Dave Berry (born David Holgate Grundy, 6 February 1941 in Woodhouse, Sheffield, England) is an English rock singer and former teen idol of the 1960s.

He performed a mixture of R&B, rock and pop ballads and was popular in Britain, and in Continental Europe, especially Belgium and the Netherlands, but had no commercial success in the US, where he is best known for the original versions of Ray Davies' "This Strange Effect" and Graham Gouldman's "I'm Going to Take You There".

He had an unusual ambition for a pop performer trying to make a name for himself - to appear on television completely hidden by a prop. In his own words, to "not appear, to stay behind something and not come out". He often hid behind the upturned collar of his leather jacket, or wrapped himself around, and effectively behind, the microphone lead.

Career
His best-remembered hits are "Memphis, Tennessee", "The Crying Game" (1964) and his 1965 hit "Little Things", a cover version of Bobby Goldsboro's Stateside Top 40 success. "This Strange Effect" (1965), written by Ray Davies, became a Number One hit for him in the Netherlands and Belgium, countries where he still enjoys celebrity status, having received an award from Radio Veronica, Netherlands, for their best selling pop single of all time. B. J. Thomas's sentimental "Mama" (1966) and  "Don't Gimme No Lip Child", the latter is the flip to Berry's No. 5 hit single, "The Crying Game", in 1964, and covered by the Sex Pistols, were other notable recordings.

His early hits name-checked his backing band the Cruisers who at that time were John Fleet (bass and piano), Roy Barber (rhythm guitar), Frank Miles (lead guitar) and Kenny Slade (drums).

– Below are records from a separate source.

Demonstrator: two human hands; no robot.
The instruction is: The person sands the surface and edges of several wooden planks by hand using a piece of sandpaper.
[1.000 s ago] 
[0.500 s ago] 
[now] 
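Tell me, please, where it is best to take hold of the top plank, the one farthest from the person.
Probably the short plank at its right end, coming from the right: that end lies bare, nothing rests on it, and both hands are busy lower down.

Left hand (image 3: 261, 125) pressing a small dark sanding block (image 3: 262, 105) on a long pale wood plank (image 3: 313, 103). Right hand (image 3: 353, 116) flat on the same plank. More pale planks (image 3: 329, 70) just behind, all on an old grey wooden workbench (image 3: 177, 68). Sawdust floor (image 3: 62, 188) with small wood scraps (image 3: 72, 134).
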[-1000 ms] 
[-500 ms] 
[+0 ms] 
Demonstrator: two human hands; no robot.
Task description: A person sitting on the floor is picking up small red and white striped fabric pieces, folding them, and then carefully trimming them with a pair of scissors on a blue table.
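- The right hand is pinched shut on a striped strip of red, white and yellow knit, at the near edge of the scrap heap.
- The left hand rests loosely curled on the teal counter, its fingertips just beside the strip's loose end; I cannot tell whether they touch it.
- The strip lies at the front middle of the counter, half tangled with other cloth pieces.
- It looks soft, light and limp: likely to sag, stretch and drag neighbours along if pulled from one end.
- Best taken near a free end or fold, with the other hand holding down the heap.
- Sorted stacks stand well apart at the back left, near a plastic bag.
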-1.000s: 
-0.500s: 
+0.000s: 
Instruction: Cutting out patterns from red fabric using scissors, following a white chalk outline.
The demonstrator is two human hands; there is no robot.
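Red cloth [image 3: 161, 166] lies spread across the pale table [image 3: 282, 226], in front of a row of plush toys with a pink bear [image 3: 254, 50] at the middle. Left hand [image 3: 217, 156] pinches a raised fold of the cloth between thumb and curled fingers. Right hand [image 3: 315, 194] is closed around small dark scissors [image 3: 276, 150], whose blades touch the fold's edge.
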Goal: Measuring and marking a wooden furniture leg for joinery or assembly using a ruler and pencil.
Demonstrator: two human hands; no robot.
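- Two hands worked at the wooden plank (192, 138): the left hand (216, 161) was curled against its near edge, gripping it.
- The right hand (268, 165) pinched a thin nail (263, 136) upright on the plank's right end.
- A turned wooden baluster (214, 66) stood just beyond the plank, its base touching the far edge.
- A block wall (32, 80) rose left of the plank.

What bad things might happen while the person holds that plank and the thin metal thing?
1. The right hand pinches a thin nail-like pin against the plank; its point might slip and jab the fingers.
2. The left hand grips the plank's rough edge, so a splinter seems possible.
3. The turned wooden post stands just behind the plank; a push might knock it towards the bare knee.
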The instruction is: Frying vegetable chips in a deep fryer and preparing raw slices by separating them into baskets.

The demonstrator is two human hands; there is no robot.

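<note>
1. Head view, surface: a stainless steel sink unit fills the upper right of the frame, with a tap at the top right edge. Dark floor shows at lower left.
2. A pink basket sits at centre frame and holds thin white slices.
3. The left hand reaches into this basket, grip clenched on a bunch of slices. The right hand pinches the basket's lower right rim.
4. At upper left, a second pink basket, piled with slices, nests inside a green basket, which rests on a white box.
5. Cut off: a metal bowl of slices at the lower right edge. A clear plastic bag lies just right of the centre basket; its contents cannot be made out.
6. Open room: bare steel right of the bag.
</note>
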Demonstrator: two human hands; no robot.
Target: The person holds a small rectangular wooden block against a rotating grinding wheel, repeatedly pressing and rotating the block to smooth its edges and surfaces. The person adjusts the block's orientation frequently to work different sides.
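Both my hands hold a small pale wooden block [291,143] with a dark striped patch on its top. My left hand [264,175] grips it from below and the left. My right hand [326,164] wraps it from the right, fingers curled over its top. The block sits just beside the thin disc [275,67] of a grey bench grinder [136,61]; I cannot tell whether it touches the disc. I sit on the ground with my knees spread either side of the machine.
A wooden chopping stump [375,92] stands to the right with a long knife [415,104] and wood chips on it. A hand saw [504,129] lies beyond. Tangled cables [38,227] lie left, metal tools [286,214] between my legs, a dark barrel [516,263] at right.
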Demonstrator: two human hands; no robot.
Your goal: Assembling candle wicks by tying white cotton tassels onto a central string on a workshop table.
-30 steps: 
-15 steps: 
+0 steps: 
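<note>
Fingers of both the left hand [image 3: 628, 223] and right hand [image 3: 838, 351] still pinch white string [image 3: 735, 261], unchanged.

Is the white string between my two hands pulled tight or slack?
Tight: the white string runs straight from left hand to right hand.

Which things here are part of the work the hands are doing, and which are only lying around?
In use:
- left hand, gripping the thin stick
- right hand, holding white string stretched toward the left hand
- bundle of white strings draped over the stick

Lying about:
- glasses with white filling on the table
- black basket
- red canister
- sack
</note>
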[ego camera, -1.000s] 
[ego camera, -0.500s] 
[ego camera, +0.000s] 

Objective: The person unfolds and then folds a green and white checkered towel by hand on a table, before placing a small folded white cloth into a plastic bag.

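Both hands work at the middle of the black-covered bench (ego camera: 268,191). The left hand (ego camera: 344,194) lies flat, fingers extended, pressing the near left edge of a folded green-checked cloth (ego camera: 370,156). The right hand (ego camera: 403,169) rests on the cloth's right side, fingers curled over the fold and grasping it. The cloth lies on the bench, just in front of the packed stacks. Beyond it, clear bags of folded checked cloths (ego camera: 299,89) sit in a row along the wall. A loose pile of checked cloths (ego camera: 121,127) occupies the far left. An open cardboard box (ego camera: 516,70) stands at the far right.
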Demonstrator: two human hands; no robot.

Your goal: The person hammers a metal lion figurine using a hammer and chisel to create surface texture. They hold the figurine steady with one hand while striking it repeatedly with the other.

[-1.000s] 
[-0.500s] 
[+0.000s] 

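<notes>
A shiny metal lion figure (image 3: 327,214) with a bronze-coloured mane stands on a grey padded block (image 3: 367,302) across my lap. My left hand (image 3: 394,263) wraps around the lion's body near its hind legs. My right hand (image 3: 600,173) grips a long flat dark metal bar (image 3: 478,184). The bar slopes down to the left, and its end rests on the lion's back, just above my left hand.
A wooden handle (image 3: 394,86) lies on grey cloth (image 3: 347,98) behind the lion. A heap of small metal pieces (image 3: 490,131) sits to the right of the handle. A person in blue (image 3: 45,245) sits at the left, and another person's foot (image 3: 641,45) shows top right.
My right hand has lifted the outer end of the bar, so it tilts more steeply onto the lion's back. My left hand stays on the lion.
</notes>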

Berry parted with this line-up around the time of "The Crying Game" and recruited three more local musicians - Frank White, Johnny Riley and Pete Cliff as the second generation of Cruisers. Lead guitarist White was eventually replaced by Roy Ledger. Berry regularly used session musicians Jimmy Page, John Paul Jones, Big Jim Sullivan and Bobby Graham. Currently in the Cruisers are Daniel Martin (lead guitar since 2010), Adrian Fountain (rhythm guitar since late 2011), Dan Wright (drums, from January 2013) and Brian Wood (bass guitar, joined 24 years ago, the longest serving member of the band).

His stage act, which drew on the work of Elvis Presley and Gene Vincent, provided an inspiration for Alvin Stardust. The Geoff Stephens-penned song "The Crying Game" brought Berry's voice to his biggest international audience in 1992, when it was used as the theme song for the film The Crying Game. In the final quarter of 2010, "Little Things" was used in an advertisement campaign on British television by Andrex toilet paper. Berry also regained some recognition when he was the surprise hit of the annual Alexis Korner Tribute in 1995. In 1998 "This Strange Effect" was covered by the Belgian band, Hooverphonic, on their album, Blue Wonder Power Milk.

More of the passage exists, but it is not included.